Это слово было неприятным, как слово поражение. И были другие слова, которые в его присутствии (во всяком случае дома, в этой метрополии пустоты) никто не смел произносить. Например, слово любовь или слово девушки. Как он ненавидел троицу, обитавшую на нижнем этаже виллы! Там часто, до глубокой ночи, бывали гости, слышались пьяные голоса, а среди них и визгливые голоса женщин, что раздирали душу Яромила, без сна ежившегося под одеялом. Его кузен был на два года старше его, но эти два года возвышались между ними, как Пиренеи, разделяющие два чуждых мира; кузен-студент приводил на виллу (при радушном понимании родителей) хорошеньких девушек и слегка презирал Яромила; дядя показывался редко (был занят унаследованными от тестя магазинами), зато теткин голос вовсю гудел по всему дому; каждый раз, встречая Яромила, она задавала ему один и тот же вопрос: «Ну, что поделывают девушки?» Яромил мечтал плюнуть ей в лицо, потому как ее снисходительно-непринужденный вопрос высвечивал всю его драму. Нет, не то чтобы у него не было никакого общения с девушками, но оно было так невелико, что отдельные встречи отстояли одна от другой, как звезды во вселенной. Итак, слово девушки было печальным, как слово тоска или слово неудача.

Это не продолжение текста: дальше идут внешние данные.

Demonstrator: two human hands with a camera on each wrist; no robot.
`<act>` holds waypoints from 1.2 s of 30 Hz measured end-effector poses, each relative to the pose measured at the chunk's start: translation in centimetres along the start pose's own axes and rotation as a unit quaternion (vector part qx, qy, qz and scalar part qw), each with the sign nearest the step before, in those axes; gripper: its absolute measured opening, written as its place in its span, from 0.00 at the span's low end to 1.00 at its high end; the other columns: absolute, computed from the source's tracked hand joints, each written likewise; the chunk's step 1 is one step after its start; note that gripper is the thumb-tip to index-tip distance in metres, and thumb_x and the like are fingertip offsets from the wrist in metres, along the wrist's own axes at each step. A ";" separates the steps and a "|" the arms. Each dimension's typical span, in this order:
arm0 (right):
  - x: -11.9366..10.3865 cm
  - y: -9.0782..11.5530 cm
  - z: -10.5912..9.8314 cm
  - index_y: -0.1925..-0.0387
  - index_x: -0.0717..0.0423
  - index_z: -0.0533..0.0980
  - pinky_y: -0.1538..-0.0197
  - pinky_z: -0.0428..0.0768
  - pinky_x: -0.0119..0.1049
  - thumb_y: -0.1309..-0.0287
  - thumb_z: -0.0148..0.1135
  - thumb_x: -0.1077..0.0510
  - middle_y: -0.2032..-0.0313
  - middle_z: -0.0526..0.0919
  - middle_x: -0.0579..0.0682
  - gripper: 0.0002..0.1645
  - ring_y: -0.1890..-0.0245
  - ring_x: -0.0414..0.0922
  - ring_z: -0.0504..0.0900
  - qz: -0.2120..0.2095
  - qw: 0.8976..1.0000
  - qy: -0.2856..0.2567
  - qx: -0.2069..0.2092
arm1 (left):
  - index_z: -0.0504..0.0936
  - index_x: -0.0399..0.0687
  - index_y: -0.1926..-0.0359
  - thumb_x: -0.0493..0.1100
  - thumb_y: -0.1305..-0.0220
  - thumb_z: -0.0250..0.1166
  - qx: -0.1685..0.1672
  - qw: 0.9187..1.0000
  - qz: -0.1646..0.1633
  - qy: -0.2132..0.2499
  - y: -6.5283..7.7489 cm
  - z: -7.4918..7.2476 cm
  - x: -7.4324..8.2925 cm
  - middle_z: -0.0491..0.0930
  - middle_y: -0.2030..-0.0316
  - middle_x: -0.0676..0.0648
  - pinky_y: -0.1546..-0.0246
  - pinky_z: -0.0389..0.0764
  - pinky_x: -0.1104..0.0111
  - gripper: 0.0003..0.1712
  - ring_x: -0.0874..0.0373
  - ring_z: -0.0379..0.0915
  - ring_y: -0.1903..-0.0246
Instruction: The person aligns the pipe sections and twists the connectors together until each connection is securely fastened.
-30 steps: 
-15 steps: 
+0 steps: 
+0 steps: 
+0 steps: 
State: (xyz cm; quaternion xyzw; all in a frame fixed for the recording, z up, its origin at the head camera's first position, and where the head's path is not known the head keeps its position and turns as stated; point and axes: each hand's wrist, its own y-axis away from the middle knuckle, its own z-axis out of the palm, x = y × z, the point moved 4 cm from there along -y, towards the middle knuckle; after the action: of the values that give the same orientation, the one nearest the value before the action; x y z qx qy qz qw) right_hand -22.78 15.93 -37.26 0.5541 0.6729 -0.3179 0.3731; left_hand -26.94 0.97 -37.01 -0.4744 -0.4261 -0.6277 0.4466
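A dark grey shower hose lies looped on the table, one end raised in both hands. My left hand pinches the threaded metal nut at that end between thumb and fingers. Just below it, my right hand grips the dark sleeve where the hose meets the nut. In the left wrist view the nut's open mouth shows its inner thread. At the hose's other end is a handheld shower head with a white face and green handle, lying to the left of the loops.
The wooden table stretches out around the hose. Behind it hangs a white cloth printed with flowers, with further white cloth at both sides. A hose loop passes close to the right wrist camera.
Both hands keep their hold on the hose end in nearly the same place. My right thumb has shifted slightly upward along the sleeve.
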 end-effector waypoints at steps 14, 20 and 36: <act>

Если встречи с девушками не заполняли его времени, то его заполняло ожидание этих встреч, причем ожидание было не просто досужим заглядыванием в будущее, а подготовкой и тренингом. Яромил был убежден, что успех встречи зависит прежде всего от того, не замкнется ли он в растерянном молчании и сумеет ли говорить. Встреча с девушкой прежде всего была искусством словесного общения. Ради этого он завел специальную тетрадку, куда записывал истории, пригодные для пересказа; но, конечно, не анекдоты, что неспособны поведать ничего личного о своем рассказчике. Он записывал истории, пережитые им самим; а поскольку, по существу, не пережил никаких, придумывал их; при этом он не был лишен вкуса: вымышленные (вычитанные или услышанные) истории, персонажем которых выступал он сам, не должны были героизировать его, а лишь тонко, так сказать, ненавязчиво переместить его с территории, где царят застой и пустота, на территорию, где царят движение и авантюрность.
Записывал он и разные стихотворные строки (и надо подчеркнуть: совсем не те, что восхищали его самого), в которых поэты воспевали женскую красоту и которые можно было привести в качестве примера собственной наблюдательности. Так он записал строку: Твое лицо могло бы стать чудесным триколором: рот, волосы, глаза… Такую строку, конечно, нужно было освободить от искусственности ритма и сказать ее девушке под видом собственной внезапно осенившей его мысли, под видом остроумного комплимента: Твое лицо — триколор! Глаза, уста, волосы. Это единственный национальный флаг, который принимаю!